Review: `Emma’

Opened Aug. 25 at the Mountain View Center for the Performing Arts

TheatreWorks’ Emma charms, delights in world premiere musical adaptation
three [1/2] stars A match well made

Oh the pain of being an eligible bachelor in a Jane Austen novel. All the single women claw at you like cats at a scratching post, and everyone in the county is up in your business like Lindsay Lohan on a bender.

Such is the case with single men Mr. Knightley, Mr. Elton, Mr. Churchill and Mr. Martin in Austen’s Emma. Their very bachelorhood drives the plot and throws everyone in the book into an upright British tizzy.

There are so many flustered emotions and heaving bodices in Austen’s novel, it’s no wonder Paul Gordon took the next logical step and made all these desperately romantic people sing.

Writing the music, lyrics, book and orchestrations, Gordon is the mastermind behind Emma, the world-premiere musical that opened Saturday at the Mountain View Center for the Performing Arts. The opening marked a milestone for its producer, TheatreWorks, by being the company’s 50th world premiere.

As far as world premieres go, Emma is in remarkably good shape. Gordon’s score — an easy-on-the-ears kind of chamber pop orchestrated for violin, cello, oboe/English horn and piano — hits all the right notes and captures both the silliness and earnest romance in Austen’s 1815 novel.


Robert Kelley’s direction is fluid and unfussy, with Joe Ragey’s simple, swiftly moving set — which places the small orchestra on top of a pavilion center stage — adding immeasurably to the cinematic speed of scene changes.

But setting really is the least important thing about Emma. All we need to know is that we’re in the town of Highbury, south of London, where everybody’s business is everybody’s business, and the bulk of that business is who’s going to marry whom.

Chief busybody in this story is Emma Woodhouse (Lianne Marie Dobbs), a perky young woman of means with a penchant for matchmaking. She’s not really any good at it, but that doesn’t stop her. By musical’s end, she will have realized her “insufferable vanity” and “unpardonable arrogance,” and that helps us like her from the beginning, even as she sings things like, “I’m awed by my talent” or “Why pick your own mate when I can impose?”

Emma attempts to match her friend Harriet (Dani Marcus) with the town’s new vicar, Mr. Elton (Brian Herndon). What Emma doesn’t realize, in all her ministrations, is that Elton is infatuated with her, not Harriet, which leaves poor Harriet hanging out to dry, especially Emma has encouraged her not to marry the nice farm boy Mr. Martin (Nick Nakashima), who is apparently too low for consideration.

Emma attempts a match for herself with Mr. Frank Churchill (Travis Poelle) if only because, on paper, he’s perfect for her. In the flesh, he also happens to be handsome and charming, but there are no sparks.


The only sparking onstage comes from Emma’s interaction with Mr. Knightley (Timothy Gulan), a sort of family member — his brother is married to Emma’s sister. The two spar like brother and sister, but come Act 2, they both begin to realize that under their quarreling lies something much more intense.

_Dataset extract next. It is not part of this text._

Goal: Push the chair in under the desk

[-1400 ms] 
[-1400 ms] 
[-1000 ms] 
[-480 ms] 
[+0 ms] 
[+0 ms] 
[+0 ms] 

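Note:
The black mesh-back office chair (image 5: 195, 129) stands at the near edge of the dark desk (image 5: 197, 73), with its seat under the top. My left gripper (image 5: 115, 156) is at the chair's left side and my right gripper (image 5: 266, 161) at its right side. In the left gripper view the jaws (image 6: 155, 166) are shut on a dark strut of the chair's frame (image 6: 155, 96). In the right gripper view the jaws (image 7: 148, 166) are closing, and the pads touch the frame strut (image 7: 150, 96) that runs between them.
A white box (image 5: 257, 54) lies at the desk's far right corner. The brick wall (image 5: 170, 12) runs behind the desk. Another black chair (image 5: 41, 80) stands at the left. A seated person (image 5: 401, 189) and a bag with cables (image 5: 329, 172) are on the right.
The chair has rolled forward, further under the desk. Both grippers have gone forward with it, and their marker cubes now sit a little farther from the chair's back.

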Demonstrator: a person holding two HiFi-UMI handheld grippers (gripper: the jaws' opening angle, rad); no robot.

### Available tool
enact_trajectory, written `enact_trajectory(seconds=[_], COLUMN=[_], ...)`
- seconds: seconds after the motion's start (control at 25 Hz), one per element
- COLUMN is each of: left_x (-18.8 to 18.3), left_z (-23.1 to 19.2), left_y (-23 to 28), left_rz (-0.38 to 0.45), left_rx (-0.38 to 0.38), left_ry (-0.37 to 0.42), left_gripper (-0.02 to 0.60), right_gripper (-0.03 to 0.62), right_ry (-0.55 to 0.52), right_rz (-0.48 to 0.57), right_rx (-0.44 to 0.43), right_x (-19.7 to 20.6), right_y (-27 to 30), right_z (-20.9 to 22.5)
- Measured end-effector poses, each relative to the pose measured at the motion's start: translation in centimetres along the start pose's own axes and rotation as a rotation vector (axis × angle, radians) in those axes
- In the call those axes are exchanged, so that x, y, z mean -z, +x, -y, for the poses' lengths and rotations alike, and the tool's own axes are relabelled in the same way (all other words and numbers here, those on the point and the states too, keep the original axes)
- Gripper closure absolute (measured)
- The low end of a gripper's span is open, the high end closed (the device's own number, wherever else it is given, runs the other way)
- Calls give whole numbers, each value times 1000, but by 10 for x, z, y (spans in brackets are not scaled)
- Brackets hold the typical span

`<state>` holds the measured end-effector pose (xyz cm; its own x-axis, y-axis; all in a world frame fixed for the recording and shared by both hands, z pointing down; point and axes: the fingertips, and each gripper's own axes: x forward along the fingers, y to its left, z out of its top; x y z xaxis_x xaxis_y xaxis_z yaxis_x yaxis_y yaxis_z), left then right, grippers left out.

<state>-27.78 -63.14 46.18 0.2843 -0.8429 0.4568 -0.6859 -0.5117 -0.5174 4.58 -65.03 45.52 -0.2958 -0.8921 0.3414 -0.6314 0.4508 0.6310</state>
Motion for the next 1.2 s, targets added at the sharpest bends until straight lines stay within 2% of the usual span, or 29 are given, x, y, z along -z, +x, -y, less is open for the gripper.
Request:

Gordon’s last musical was Jane Eyre, which had a go on Broadway before it hit the regional theaters. TheatreWorks was the first to produce it outside New York, and the 2003 production was admirable. But to be frank, it made little sense to have such dark, gloomy 19th century folks singing.

It’s much more reasonable to accept Austen’s characters singing nonstop about love and fate and heartache. And Gordon’s score — much less bland and far more shaped than many a new musical — provides comedy (“Humiliation,” “Mr. Robert Martin,” “Relations”), heart (“Emma,” “Home”) and even a diva moment or two (“Should We Ever Meet,” “The Recital’). There are moments when the show threatens to become twee — too much singing about strawberries, for instance — but the humor undercuts the preciousness.

The cast is highly enjoyable, with Dobbs, a homegrown Bay Area performer who has truly come into her own as a musical theater star, elevating the entire show with her eminently likable Emma.

The combination of Austen’s sturdy storytelling and Gordon’s masterful music is a match even Emma would approve of, and that’s saying quite a lot.